== REQUIREMENT ==
Would you return exactly the lines below from the line with "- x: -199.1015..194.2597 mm" through the line with "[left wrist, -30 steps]", both included, and nothing else, leaving out the pictures?

== RECORDED INFORMATION ==
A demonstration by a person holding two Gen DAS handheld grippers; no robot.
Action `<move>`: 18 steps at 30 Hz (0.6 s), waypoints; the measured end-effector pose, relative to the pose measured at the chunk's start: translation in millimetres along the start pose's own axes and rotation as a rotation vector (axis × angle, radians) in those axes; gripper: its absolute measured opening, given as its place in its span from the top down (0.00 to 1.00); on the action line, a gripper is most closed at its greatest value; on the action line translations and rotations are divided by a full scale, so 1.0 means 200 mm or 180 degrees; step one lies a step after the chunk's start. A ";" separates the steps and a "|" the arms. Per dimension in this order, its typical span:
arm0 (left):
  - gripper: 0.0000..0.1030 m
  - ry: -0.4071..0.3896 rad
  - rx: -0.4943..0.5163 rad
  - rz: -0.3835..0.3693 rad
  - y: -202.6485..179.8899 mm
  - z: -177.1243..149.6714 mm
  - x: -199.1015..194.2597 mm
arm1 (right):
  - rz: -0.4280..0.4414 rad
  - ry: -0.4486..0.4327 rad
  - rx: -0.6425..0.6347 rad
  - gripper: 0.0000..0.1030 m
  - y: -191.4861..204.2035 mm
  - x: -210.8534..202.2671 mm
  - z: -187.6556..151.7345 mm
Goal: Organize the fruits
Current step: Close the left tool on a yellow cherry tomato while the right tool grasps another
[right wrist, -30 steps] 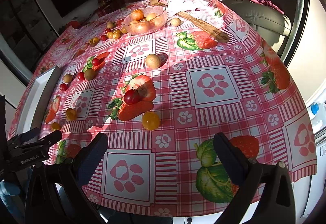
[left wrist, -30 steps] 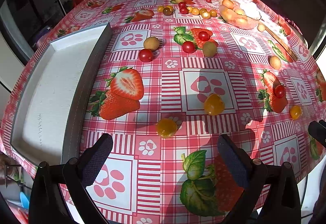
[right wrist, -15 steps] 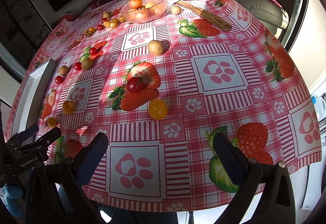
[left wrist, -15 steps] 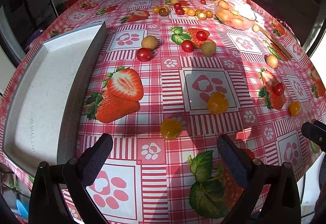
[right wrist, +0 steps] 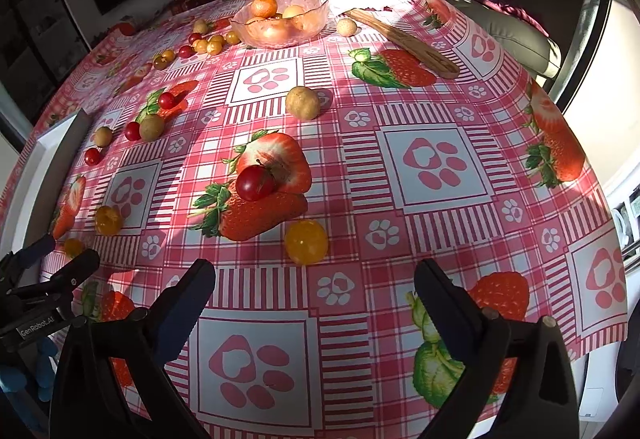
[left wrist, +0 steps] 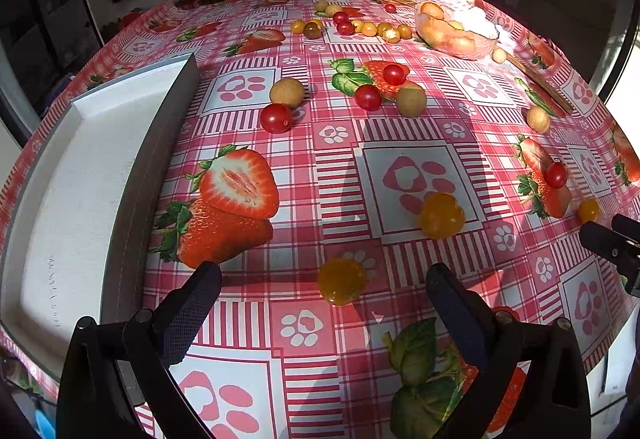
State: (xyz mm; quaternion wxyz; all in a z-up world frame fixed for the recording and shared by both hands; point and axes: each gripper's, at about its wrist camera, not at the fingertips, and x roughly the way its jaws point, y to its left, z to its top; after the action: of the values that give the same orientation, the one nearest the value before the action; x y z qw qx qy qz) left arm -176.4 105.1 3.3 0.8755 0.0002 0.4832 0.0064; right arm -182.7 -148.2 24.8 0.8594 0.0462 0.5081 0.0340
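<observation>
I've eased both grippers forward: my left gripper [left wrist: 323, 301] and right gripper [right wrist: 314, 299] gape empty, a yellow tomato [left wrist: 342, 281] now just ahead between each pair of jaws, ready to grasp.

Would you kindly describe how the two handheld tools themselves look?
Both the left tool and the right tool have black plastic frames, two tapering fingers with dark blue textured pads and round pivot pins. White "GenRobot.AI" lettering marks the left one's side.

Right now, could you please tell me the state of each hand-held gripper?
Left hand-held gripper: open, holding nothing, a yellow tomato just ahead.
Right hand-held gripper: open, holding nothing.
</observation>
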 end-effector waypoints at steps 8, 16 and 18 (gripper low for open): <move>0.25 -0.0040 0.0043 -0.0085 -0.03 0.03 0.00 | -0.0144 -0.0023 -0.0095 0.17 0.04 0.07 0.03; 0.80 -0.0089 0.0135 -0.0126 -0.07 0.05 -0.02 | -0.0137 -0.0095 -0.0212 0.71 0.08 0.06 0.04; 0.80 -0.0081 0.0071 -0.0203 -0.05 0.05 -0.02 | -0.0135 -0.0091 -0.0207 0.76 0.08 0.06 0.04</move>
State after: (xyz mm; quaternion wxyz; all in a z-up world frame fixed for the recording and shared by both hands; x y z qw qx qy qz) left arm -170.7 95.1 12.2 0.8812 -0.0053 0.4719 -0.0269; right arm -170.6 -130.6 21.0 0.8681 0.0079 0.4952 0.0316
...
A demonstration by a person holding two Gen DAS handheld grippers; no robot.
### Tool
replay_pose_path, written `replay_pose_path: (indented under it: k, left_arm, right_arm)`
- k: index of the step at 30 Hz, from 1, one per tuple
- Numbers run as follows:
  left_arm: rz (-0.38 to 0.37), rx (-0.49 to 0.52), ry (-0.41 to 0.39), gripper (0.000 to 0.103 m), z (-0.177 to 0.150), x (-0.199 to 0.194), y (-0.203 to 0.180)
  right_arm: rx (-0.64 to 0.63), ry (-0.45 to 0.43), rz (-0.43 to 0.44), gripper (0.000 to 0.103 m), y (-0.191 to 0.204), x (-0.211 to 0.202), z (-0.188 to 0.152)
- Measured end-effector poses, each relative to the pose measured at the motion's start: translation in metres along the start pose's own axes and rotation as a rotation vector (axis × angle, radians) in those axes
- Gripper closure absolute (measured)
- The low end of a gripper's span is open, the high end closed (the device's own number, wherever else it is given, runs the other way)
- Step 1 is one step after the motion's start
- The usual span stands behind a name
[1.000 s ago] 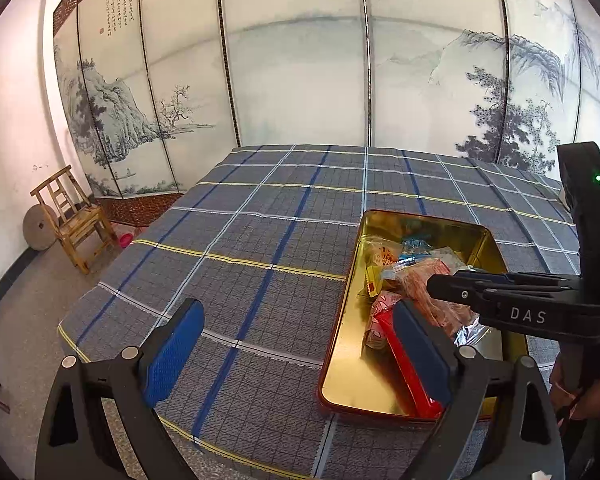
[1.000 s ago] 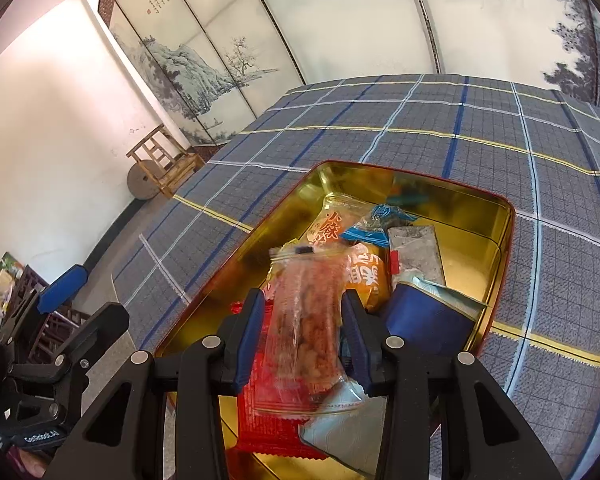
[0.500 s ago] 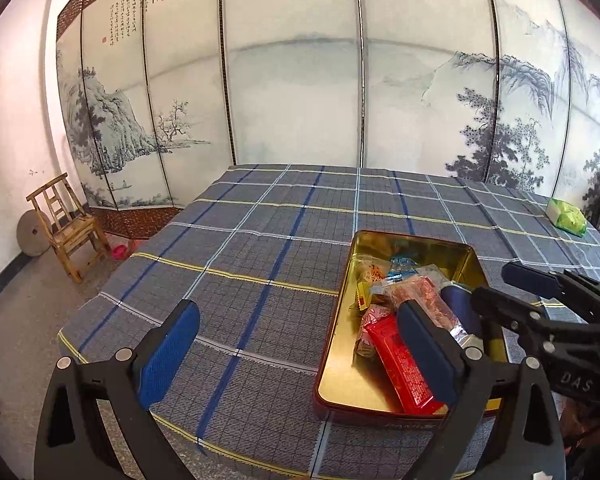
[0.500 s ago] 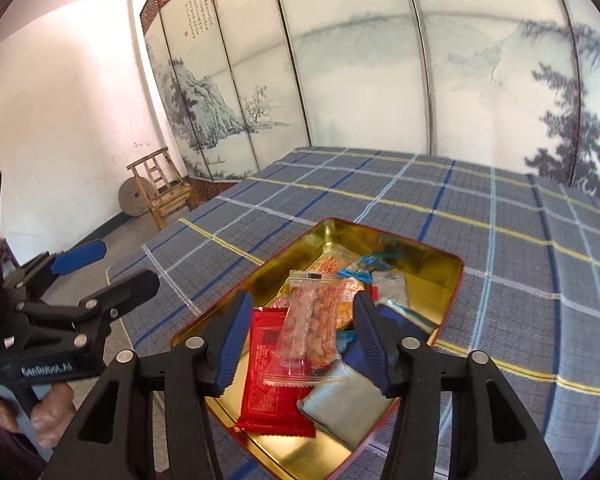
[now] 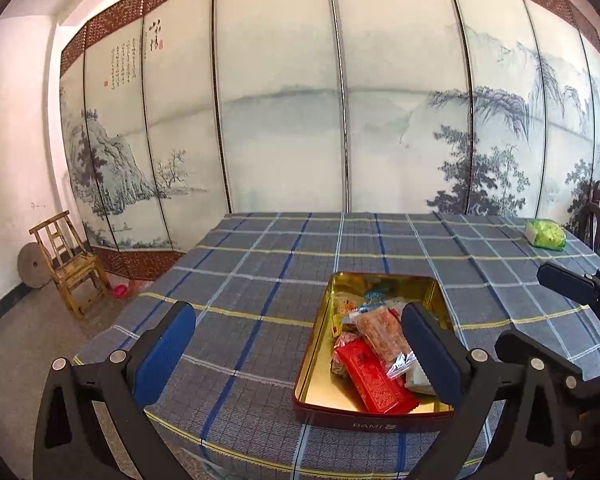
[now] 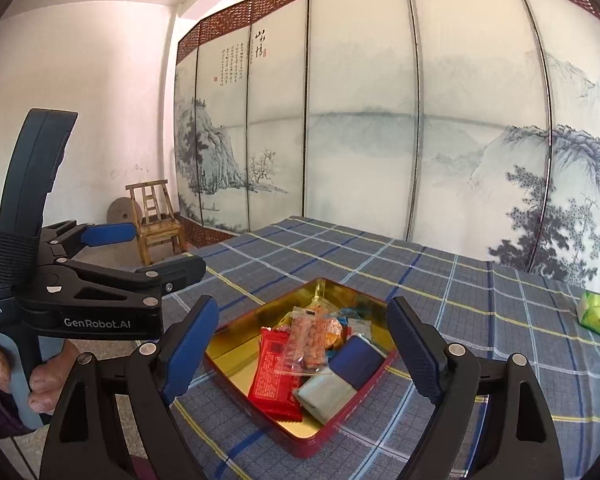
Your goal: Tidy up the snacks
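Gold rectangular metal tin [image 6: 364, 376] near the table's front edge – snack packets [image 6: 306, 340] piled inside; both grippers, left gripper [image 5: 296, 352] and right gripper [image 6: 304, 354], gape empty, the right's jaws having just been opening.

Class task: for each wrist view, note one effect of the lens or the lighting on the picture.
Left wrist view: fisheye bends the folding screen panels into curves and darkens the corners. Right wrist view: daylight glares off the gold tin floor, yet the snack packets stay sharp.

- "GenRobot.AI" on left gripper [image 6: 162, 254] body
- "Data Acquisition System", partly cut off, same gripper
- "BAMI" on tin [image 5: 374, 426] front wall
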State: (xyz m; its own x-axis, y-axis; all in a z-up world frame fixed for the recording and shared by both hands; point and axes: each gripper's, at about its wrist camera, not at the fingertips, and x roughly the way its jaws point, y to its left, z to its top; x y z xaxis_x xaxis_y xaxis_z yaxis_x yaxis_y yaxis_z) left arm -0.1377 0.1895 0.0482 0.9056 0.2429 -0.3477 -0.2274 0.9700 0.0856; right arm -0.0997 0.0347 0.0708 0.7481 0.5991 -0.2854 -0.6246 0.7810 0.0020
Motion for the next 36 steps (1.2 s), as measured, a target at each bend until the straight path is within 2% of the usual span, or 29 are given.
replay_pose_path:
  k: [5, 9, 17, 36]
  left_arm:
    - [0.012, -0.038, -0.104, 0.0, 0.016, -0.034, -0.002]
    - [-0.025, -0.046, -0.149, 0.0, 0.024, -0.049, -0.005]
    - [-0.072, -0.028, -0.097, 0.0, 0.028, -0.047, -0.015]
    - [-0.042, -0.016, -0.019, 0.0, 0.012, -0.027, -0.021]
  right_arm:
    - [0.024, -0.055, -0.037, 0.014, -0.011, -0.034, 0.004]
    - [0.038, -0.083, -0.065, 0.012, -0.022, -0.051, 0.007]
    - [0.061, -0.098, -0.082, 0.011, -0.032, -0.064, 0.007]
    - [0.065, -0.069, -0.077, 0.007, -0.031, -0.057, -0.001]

== TASK SOLUTION ==
  - x: -199.1015..194.2597 mm
arm1 (right):
  - rz: -0.4280..0.4414 rad
  - ry: -0.4486..0.4327 rad
  - rx: -0.6425..0.6347 rad
  - gripper: 0.0000..0.1030 m
  - y: -191.4861..204.2035 mm
  - x: -210.8534..202.2671 mm
  - z: -187.6556..151.7345 mm
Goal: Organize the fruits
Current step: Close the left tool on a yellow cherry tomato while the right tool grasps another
[right wrist, -30 steps] 
[left wrist, -30 steps] 

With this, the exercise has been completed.